> SUPPLIED DATA:

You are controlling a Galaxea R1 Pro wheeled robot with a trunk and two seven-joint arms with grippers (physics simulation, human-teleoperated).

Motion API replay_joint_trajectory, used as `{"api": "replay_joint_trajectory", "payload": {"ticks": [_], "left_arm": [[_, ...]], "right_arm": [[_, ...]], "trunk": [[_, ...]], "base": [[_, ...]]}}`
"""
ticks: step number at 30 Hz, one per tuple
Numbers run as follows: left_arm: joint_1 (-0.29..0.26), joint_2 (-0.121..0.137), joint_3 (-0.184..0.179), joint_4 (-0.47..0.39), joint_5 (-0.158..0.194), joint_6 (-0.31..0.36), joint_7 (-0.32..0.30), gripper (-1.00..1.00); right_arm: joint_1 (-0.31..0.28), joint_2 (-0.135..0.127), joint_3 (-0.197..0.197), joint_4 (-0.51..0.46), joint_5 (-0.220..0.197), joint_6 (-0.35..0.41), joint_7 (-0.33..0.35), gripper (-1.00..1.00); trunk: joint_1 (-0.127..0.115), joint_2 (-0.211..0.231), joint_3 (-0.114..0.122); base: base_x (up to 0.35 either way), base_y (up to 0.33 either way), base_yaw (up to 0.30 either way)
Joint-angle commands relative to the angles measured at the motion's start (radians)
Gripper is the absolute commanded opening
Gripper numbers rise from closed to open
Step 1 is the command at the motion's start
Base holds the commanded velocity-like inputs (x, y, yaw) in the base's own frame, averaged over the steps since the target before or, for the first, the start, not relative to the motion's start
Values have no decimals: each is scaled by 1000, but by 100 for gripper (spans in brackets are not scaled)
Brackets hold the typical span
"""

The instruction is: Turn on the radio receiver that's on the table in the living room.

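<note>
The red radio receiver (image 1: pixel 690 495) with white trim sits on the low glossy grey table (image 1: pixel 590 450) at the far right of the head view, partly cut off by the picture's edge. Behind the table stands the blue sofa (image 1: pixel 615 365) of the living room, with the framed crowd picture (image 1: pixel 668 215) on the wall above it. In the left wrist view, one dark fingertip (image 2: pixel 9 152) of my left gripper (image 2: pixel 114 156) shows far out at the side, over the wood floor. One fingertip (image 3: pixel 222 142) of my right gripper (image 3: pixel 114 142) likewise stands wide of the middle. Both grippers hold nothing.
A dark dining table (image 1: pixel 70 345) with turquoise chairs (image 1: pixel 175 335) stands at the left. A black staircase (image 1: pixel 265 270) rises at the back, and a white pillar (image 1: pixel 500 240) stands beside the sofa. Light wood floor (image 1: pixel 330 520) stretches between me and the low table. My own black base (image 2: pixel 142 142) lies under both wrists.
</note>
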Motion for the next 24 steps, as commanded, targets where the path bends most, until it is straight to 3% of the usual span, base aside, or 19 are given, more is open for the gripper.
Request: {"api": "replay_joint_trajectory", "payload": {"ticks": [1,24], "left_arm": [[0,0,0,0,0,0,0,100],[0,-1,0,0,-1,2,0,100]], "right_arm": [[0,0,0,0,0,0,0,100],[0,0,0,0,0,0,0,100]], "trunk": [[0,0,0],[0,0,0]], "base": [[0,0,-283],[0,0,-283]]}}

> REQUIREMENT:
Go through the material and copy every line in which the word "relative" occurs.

> WRITTEN ANSWER:
Joint-angle commands relative to the angles measured at the motion's start (radians)
Base holds the commanded velocity-like inputs (x, y, yaw) in the base's own frame, averaged over the steps since the target before or, for the first, the start, not relative to the motion's start

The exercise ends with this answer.